Segment Start: Source material

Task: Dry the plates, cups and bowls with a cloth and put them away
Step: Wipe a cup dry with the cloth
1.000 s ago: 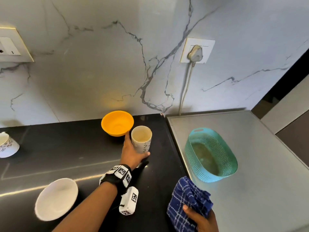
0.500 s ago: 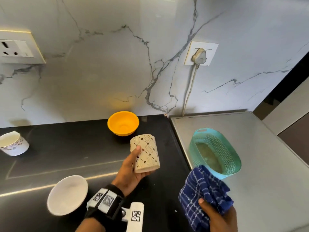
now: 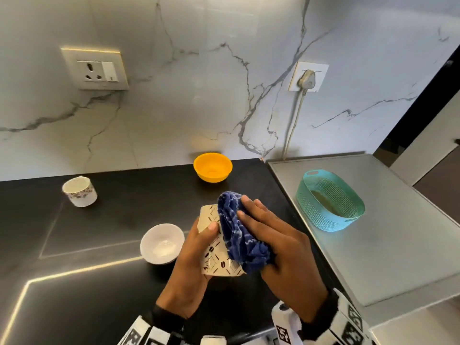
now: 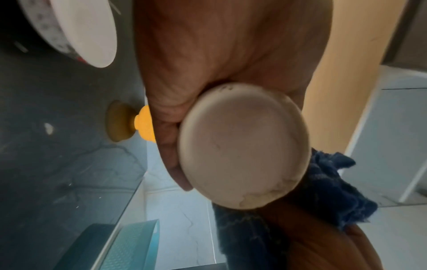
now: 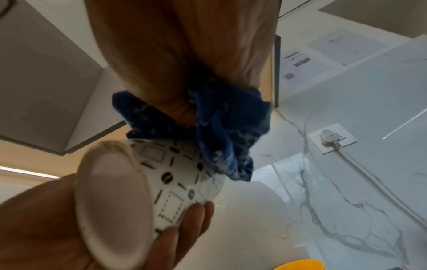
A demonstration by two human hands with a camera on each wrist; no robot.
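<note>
Item: patterned cup [image 3: 214, 247], held in the air above the black counter [image 3: 99, 220], in front of the person and well apart from the teal basket [image 3: 329, 200].

Holder: left hand [image 3: 191, 267]. Thumb lies across the patterned wall near the upper end; the other fingers [image 5: 184, 219] curl round the far side, as the right wrist view shows. Grip is round the wall only.

Lie of the cup: tilted, long axis running away from the person, flat base [image 4: 242, 146] nearest the wrists, mouth at the far end and hidden under cloth.

Cloth: blue checked cloth [image 3: 239, 235], bunched, pressed against the right-hand side of the cup and over its far end.

Right hand [image 3: 278, 245]: fingers nearly straight and slightly spread, laid over the cloth, pushing it onto the cup (whether the thumb pinches the cloth underneath cannot be told).

Relation that matters: the cup lies directly to the left of the right palm, so a wipe would run along its long axis or round it.

Still on the counter: orange bowl [image 3: 212, 166], white bowl [image 3: 161, 242], flowered cup [image 3: 79, 191].
</note>
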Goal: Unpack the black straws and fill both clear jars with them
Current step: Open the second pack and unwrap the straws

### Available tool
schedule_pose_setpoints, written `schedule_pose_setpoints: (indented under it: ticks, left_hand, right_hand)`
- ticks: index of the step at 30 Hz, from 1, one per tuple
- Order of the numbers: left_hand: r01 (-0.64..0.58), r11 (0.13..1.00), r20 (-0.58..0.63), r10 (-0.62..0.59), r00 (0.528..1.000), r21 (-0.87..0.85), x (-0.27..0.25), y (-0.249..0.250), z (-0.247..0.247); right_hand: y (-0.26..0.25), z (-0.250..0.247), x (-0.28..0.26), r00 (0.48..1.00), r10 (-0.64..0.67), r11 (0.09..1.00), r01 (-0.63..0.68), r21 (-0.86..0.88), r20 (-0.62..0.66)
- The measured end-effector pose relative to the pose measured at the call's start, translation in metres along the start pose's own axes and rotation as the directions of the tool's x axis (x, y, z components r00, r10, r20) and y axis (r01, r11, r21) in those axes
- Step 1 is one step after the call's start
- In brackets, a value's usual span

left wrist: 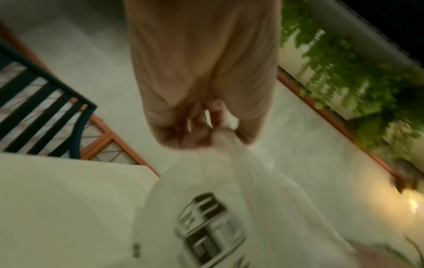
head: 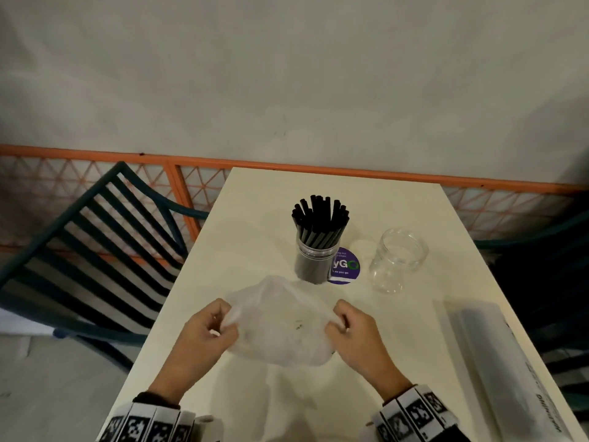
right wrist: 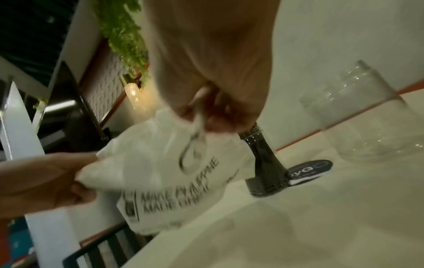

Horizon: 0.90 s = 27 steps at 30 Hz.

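So I'm at a cream-white bench (head: 255, 218) pushed up against a pale wall, with an orange lattice rail (head: 95, 173) running along the wall's base and a dark slatted chair (head: 95, 237) off the bench's left side. The wrist views catch some green foliage (left wrist: 344, 72) up beyond the rail.

Using the filled jar (head: 314, 261) as the landmark: it stands mid-bench, packed with black straws (head: 320, 218) poking well above its rim. Just right of it is a purple round sticker (head: 345, 266) on the bench, and right of that the empty jar (head: 398, 260), upright, with its clear lid (head: 361, 247) lying next to it. Further right and nearer me, along the bench's edge, lies a long pack (head: 497, 362) in clear wrap; I can't tell what's inside.

Directly in front of the filled jar, nearer me, is a crumpled white plastic bag (head: 280, 323) with dark printing. My left hand (head: 207, 327) has its fingers curled, pinching the bag's left edge. My right hand (head: 350, 327) is curled the same way, pinching the right edge, the bag bunched up between the two.
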State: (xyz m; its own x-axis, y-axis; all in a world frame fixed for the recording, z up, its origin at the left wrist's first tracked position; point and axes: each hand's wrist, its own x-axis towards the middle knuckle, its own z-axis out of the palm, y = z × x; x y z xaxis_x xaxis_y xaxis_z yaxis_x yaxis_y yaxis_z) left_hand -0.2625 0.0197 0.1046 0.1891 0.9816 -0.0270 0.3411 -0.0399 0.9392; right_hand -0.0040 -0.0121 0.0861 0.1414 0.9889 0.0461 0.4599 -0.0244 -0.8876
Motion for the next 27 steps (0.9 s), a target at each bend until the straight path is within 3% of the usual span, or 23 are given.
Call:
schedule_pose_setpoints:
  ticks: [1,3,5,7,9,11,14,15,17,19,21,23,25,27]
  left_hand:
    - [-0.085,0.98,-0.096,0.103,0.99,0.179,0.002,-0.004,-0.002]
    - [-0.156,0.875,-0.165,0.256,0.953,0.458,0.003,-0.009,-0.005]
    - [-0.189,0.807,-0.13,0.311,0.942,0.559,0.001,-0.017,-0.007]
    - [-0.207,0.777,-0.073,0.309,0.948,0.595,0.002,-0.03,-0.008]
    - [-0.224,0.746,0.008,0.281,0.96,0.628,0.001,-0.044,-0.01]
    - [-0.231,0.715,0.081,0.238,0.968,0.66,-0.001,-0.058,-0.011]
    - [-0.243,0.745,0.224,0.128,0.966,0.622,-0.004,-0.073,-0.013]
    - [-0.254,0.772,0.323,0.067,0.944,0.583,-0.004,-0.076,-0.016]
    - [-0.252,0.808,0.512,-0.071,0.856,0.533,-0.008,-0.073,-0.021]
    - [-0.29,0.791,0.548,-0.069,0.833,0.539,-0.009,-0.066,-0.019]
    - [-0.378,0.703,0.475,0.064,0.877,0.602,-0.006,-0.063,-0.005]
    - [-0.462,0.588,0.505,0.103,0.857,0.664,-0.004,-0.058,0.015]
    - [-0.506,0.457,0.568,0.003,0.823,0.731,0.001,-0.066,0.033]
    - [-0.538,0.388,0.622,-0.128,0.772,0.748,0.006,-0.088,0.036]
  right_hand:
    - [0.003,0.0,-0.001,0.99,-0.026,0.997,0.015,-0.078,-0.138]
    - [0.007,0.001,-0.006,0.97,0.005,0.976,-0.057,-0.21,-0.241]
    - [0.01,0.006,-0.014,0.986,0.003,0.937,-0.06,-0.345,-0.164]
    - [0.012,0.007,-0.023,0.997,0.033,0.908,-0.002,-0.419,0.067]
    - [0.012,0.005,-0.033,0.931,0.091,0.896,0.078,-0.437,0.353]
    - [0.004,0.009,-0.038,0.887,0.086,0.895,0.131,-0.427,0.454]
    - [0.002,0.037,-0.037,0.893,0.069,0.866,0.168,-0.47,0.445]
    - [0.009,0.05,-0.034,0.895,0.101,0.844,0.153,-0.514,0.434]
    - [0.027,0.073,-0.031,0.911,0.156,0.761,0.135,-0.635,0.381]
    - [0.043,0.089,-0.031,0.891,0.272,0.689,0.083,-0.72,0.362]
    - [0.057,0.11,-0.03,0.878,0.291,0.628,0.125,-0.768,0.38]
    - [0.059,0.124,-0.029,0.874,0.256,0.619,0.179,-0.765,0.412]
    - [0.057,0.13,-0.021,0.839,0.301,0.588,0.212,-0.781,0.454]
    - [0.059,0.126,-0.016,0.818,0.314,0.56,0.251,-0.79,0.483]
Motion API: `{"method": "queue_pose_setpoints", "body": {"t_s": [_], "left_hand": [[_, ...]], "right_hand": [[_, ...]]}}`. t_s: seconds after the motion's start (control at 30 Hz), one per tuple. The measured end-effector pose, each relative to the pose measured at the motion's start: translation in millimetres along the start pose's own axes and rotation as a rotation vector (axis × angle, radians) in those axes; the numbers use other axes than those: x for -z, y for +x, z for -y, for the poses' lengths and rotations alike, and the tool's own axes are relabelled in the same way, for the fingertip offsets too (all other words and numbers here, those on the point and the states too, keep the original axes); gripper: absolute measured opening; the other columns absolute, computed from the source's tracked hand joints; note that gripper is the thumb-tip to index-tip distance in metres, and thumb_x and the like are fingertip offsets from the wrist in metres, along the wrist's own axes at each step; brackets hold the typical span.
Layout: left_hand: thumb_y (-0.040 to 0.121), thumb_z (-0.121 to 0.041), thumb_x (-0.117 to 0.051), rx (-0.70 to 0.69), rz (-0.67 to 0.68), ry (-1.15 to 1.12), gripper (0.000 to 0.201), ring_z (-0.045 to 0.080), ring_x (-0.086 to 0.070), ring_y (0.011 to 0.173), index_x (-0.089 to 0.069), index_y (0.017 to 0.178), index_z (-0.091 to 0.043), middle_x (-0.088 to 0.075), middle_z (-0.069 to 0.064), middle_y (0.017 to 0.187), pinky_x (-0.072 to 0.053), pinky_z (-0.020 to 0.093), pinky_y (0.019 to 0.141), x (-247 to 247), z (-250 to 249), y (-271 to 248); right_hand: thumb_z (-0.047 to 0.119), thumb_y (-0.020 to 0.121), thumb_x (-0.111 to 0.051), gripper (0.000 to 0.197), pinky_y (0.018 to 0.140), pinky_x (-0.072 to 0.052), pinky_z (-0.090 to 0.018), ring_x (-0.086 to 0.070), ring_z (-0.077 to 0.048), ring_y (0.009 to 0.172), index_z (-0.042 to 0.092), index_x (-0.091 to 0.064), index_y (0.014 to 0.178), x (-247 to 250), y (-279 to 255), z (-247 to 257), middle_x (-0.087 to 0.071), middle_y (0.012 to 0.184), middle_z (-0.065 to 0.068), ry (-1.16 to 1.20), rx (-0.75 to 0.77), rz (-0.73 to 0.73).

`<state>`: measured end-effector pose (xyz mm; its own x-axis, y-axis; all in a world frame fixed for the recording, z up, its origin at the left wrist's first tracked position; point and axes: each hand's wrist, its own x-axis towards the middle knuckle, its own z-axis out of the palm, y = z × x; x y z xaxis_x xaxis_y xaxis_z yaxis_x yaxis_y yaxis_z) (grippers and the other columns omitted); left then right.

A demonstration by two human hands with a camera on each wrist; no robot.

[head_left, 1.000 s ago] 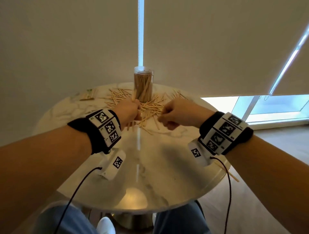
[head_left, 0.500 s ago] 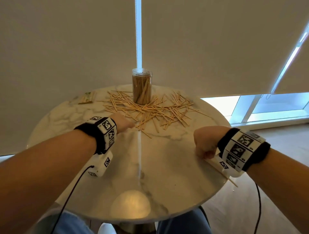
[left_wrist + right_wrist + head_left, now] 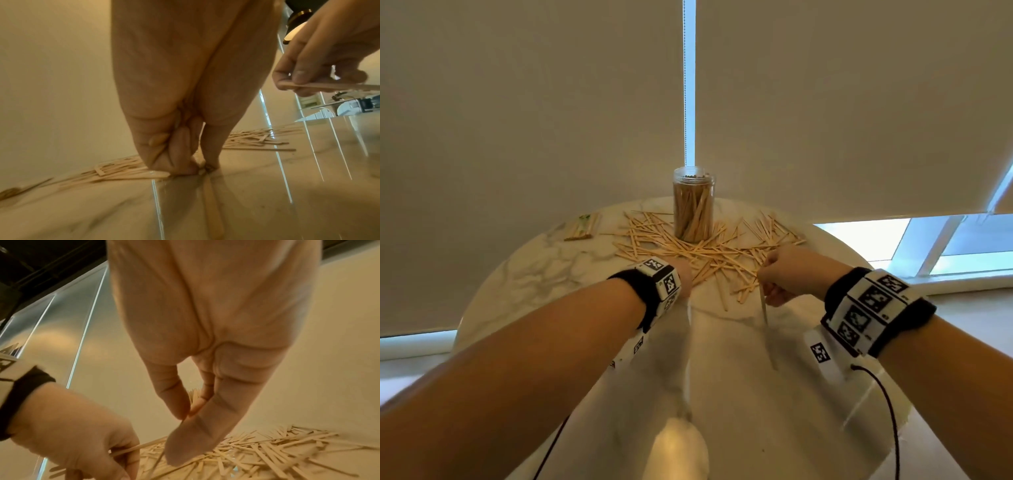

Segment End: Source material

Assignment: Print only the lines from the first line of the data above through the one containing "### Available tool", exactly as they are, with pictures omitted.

Result:
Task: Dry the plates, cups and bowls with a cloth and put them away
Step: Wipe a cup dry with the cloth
1.000 s ago: 
0.500 s ago: 
now: 
now: 
now: 
A demonstration by two human hands with a camera on each wrist; no robot.
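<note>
Item: patterned cup [image 3: 214, 247], held in the air above the black counter [image 3: 99, 220], in front of the person and well apart from the teal basket [image 3: 329, 200].

Holder: left hand [image 3: 191, 267]. Thumb lies across the patterned wall near the upper end; the other fingers [image 5: 184, 219] curl round the far side, as the right wrist view shows. Grip is round the wall only.

Lie of the cup: tilted, long axis running away from the person, flat base [image 4: 242, 146] nearest the wrists, mouth at the far end and hidden under cloth.

Cloth: blue checked cloth [image 3: 239, 235], bunched, pressed against the right-hand side of the cup and over its far end.

Right hand [image 3: 278, 245]: fingers nearly straight and slightly spread, laid over the cloth, pushing it onto the cup (whether the thumb pinches the cloth underneath cannot be told).

Relation that matters: the cup lies directly to the left of the right palm, so a wipe would run along its long axis or round it.

Still on the counter: orange bowl [image 3: 212, 166], white bowl [image 3: 161, 242], flowered cup [image 3: 79, 191].
</note>
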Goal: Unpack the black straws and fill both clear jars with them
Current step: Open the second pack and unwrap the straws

### Available tool

The work on this exercise has been finished.